State v. RobertsAnnotate this Case
91 S.E.2d 589 (1956)
243 N.C. 619
STATE v. James Harold ROBERTS, Houston Duff and John Manley Sherrer.
Supreme Court of North Carolina.
February 29, 1956.
*590 Hamrick & Hamrick, Rutherfordton, for defendant appellant.
Atty. Gen. Wm. B. Rodman, Jr., Asst. Atty. Gen. T. W. Bruton, for the State.
Among the assignments of error presented by appellant on this appeal, the case on appeal shows that Number Three is based upon exception of like number. It is well taken. It relates to incident which occurred during the course of the trial, narrated as follows:"During the course of his argument to the jury the Solicitor argued that the defendants had not put up any evidence to show that they were not present in North Carolina at Forest City on the night that Matheny Motor Company was robbed and that their mothers and fathers and brothers and sisters were not here in court to show where they were on that night and that none of their families were here to show that they were not in Forest City on that night.
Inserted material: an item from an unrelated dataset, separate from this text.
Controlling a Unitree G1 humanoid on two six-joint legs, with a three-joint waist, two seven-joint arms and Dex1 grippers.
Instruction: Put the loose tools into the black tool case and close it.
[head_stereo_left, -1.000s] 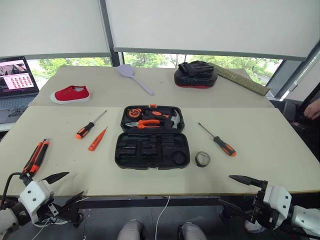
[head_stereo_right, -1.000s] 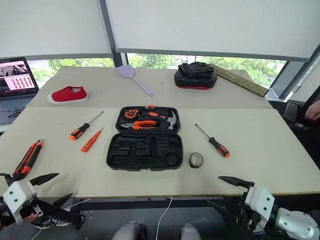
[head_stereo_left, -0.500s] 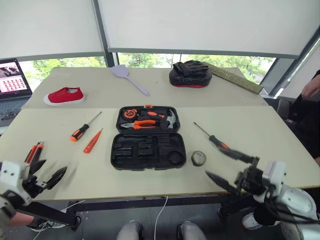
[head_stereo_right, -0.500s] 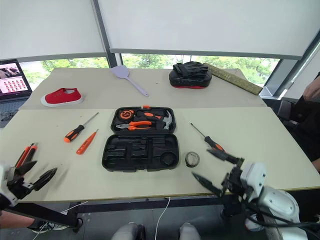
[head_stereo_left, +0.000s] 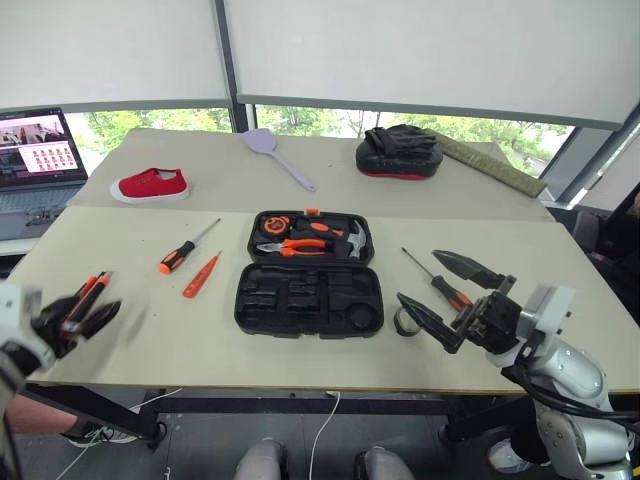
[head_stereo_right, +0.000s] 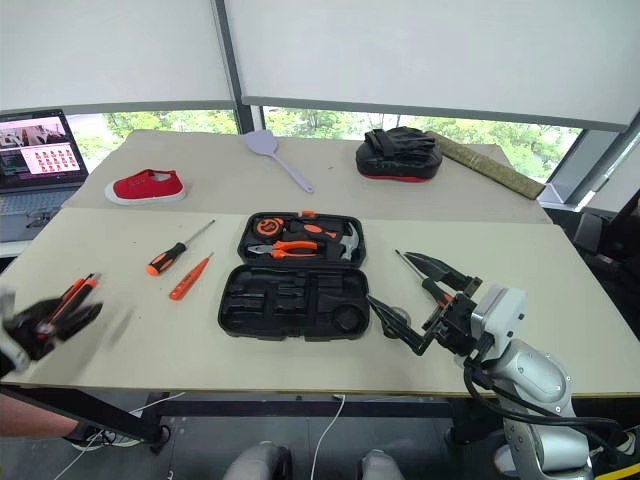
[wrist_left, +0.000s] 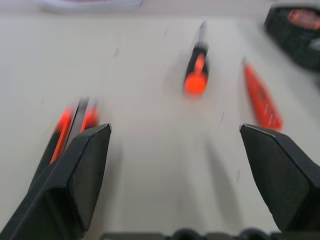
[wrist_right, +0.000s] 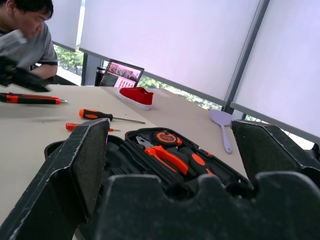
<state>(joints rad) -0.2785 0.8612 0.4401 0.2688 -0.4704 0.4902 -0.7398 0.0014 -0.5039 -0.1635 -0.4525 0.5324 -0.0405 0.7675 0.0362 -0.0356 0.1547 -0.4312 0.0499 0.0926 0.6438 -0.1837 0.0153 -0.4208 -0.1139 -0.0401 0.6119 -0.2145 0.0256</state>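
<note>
Beige table bearing a black tool case with orange-handled contents, orange-and-black screwdrivers, an all-orange driver, a dark tape roll, a red shoe, a grey spatula, and a red-rimmed black mitt.

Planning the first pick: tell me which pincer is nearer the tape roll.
Right. The right pincer hangs open just beside the tape roll, near the black tool case. The left pincer is open at the table's far left edge.
</note>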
Defendants Objected to this course of arguments as prejudicial and *591 improper because no subpoenaes had been issued for anyone and there was no evidence that any of these men had families or fathers and mothers living. "The court overruled the objection of the defendants and during the argument the Solicitor also stated in the presence of the jury that he had not said a word about the defendants not going on the witness stand themselves. To the ruling of the court in overruling their objection to the argument the defendants, in apt time, excepted."
In this connection, wide latitude is given to the counsel in making arguments to the jury. State v. O'Neal, 29 N.C. 251, 252. McLamb v. Wilmington & W. R. Co., 122 N.C. 862, 29 S.E. 894; State v. Little, 228 N.C. 417, 45 S.E.2d 542.
However, counsel may not "travel outside of the record" and inject into the argument facts of his own knowledge or other facts not included in the evidence. McIntosh N. C. P & P, p. 621. Perry v. Western North Carolina R. Co., 128 N.C. 471, 39 S.E. 27; State v. Howley, 220 N.C. 113, 16 S.E.2d 705; State v. Little, supra; State v. Hawley, 229 N.C. 167, 48 S.E.2d 35; Cuthrell v. Greene, 229 N.C. 475, 50 S.E.2d 525.
And when the counsel does so, it is the right and, upon objection, the duty of the presiding judge to correct the transgression. State v. Little, supra, and cases there cited.
In the present case, the defendant having offered no evidence, the remarks of the Solicitor to which the defendant objects and excepts injected into the case evidence outside the case. Moreover, in speaking to the objection in argument before the Judge, the remark of the Solicitor to the effect "that he had not said a word about the defendants not going on the witness stand themselves," would seem to have added emphasis to the previous language to which the defendant objects.
Furthermore, the latter remark is calculated to infringe upon the rule that comment may not be made upon the failure of a defendant in a criminal prosecution to testify. This is forbidden by statute, G.S. § 8-54. See McLamb v. Wilmington & W. R. Co., supra, and numerous other cases.
For these reasons this Court is impelled to hold that, under the circumstances shown, the argument and remarks of the Solicitor were prejudicial to defendant, requiring intervention by the court. The record fails to show that the error was corrected. Hence there must be a new trial.
Finally, it is appropriate to say that while it appears upon the face of the record, by which this Court is bound on this appeal, that the jury, as hereinbefore recited, returned a verdict of guilty only as to the first count, that is, the count charging breaking and entering with intent to steal, judgment was pronounced on two counts, the one charging larceny, and the other charging breaking and entering with intent to steal. Nevertheless, since there must be a new trial as to appellant for reasons above stated, this matter, in so far as he is concerned, becomes immaterial.
Other assignments of error need not be considered.